The Israeli Studies Master’s Program in the Graduate Studies Faculty at Birzeit University organized a public lecture that explored a new reading of the essay “The Iron Wall (We and the Arabs),” by Ze'ev Jabotinsky.

The lecture, held on January 15, 2018, was delivered by Dr. Nabih Bashir, a visiting scholar at Birzeit University, and facilitated by the director of the Master’s Program in Israeli Studies, Dr. Munir Fakher Eldin.

Dr. Fakher Eldin highlighted the program’s efforts in disseminating information “on the Israeli practices and system of thought to the general public,” saying that this constituted one of the program’s most important missions.

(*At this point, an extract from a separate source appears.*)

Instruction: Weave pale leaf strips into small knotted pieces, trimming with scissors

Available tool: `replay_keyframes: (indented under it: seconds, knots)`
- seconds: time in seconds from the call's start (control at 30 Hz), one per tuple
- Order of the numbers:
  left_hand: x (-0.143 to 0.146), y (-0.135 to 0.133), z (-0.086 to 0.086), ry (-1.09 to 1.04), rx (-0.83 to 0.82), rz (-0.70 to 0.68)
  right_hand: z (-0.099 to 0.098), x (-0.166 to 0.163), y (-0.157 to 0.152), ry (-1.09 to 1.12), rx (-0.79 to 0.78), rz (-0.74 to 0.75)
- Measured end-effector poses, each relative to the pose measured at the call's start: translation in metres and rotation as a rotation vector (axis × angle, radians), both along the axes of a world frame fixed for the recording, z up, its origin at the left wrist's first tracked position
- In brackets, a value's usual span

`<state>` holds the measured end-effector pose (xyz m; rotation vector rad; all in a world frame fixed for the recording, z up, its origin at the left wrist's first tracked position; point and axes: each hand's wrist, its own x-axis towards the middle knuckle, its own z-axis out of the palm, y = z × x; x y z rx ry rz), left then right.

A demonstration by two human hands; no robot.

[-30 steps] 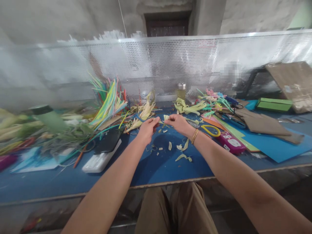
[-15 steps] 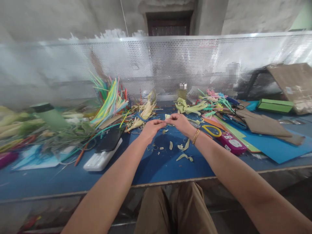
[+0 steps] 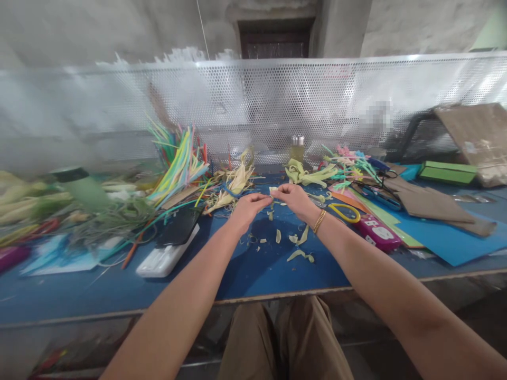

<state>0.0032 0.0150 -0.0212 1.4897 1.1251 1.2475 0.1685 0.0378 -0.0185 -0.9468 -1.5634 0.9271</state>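
Access: front worktop (image 3: 259, 277), over low pale scraps (image 3: 295, 255). Obstructions: hands (image 3: 292, 199), centre; white case (image 3: 160, 261), left; pink case (image 3: 378, 232), right; perforated panel (image 3: 293, 97), rear.

- light is muted and diffuse, its source unseen; the grey wall (image 3: 99, 31) above the jar (image 3: 297, 150) looks dull
- white glare washes over the perforated panel (image 3: 277, 105) behind the jar, strongest far to its right
- a small glint sits on the jar's metal cap
- soft shadow darkens the blue table (image 3: 277, 279) in front of the jar
- far left of the jar, the green bottle (image 3: 85, 189) is smeared
- a pixelated patch (image 3: 376, 115) covers part of the panel, right of the jar
- the pale scrap (image 3: 273, 190) before the jar is too small to read
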Motion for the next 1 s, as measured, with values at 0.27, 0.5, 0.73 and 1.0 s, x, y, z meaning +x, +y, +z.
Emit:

Dr. Bashir began his lecture by reviewing the events that preceded the First Zionist Congress, which was held in Basel, Switzerland, in 1879. He said, “A real crisis for the Jewish minority in Europe came about after the French Revolution. They were persecuted, murdered, imprisoned, and banished from most of Europe.”

“Most Jews at that time called for a cultural autonomy, a solution which 90% of the Jews in Europe were in consensus on.”

Dr. Bashir then moved to the focus of his lecture, Jabotinsky’s “The Iron Wall.”  He observed that “Ze’ev Jabotinsky took a different route from the politics of his time. He released a paper which outlined his thoughts on racial-cultural features that are shared by a certain people, and argued that the Jews were able to preserve these features for hundreds of years.”

“’The Iron Wall,’” Dr. Bashir further observed, “most studies argue, is military might. In other words, it is the ability to defend the settlements and overall functions of the state. Others argue that it is to be understood as more of a ‘dam’ that would deflect the effects of Islam and the Arab culture.”

A different understanding was presented by Dr. Bashir. He argued that the “Iron Wall” text can be understood as a strategy that requires the Arabs’ complete desperation in order to make an agreement. He said, “Jabotinsky thinks as such: ‘In order for the Arab to make peace with me, he has to hold no power whatsoever. Only after he is rendered powerless could such an agreement be made.’ This is the current strategy of the Israeli Labor Party.”

Dr. Fakhir Eldin explored how these strategies connect to Hegel’s dialectics, “These policies are similar to the ‘politics of recognition,’ and therein lies the danger. Jabotinsky’s essay makes use of the ‘master–slave dialectic,’ and by extension, the fact that one has to submit to the other and recognize his as the master.”